## WHAT IS NEEDED
Since only part of the records is wanted, repeat exactly the lines from the one containing "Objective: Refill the" through the last line, both included.

--*--

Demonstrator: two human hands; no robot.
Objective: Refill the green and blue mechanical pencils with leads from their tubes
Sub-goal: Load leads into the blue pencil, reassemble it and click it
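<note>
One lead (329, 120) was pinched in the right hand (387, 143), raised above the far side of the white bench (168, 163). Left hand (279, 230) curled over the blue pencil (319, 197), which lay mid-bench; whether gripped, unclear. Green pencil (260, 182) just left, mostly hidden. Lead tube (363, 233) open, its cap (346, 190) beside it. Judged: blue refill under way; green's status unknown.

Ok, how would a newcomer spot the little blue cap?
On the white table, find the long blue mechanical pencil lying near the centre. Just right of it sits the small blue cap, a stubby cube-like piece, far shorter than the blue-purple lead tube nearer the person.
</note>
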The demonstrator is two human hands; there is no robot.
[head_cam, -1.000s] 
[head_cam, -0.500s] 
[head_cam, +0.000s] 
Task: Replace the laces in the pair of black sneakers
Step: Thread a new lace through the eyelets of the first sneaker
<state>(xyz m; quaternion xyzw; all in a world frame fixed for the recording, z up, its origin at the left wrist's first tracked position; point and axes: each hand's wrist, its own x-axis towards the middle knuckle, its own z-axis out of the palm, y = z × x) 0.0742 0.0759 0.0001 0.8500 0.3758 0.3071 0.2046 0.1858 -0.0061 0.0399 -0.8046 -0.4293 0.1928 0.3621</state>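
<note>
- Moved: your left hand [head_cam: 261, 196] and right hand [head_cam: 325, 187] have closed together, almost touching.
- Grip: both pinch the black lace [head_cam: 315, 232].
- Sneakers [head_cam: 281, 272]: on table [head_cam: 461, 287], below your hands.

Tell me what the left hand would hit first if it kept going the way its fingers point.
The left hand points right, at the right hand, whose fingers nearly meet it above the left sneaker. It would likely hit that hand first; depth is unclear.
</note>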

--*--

## TASK OUTPUT
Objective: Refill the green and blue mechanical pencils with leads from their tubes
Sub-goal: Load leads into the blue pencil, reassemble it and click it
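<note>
One lead (329, 120) was pinched in the right hand (387, 143), raised above the far side of the white bench (168, 163). Left hand (279, 230) curled over the blue pencil (319, 197), which lay mid-bench; whether gripped, unclear. Green pencil (260, 182) just left, mostly hidden. Lead tube (363, 233) open, its cap (346, 190) beside it. Judged: blue refill under way; green's status unknown.

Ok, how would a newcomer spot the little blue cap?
On the white table, find the long blue mechanical pencil lying near the centre. Just right of it sits the small blue cap, a stubby cube-like piece, far shorter than the blue-purple lead tube nearer the person.
</note>
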The demonstrator is two human hands; there is no robot.
[head_cam, -1.000s] 
[head_cam, -0.500s] 
[head_cam, +0.000s] 
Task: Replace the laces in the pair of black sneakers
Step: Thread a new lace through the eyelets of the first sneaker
<state>(xyz m; quaternion xyzw; all in a world frame fixed for the recording, z up, its origin at the left wrist's first tracked position; point and axes: each hand's wrist, its own x-axis towards the middle knuckle, its own z-axis out of the palm, y = z × x) 0.0742 0.0759 0.0001 0.8500 0.3758 0.3071 0.2046 0.1858 -0.0061 0.0399 -0.8046 -0.4293 0.1928 0.3621</state>
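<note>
- Moved: your left hand [head_cam: 261, 196] and right hand [head_cam: 325, 187] have closed together, almost touching.
- Grip: both pinch the black lace [head_cam: 315, 232].
- Sneakers [head_cam: 281, 272]: on table [head_cam: 461, 287], below your hands.

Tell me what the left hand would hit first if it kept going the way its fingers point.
The left hand points right, at the right hand, whose fingers nearly meet it above the left sneaker. It would likely hit that hand first; depth is unclear.
</note>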

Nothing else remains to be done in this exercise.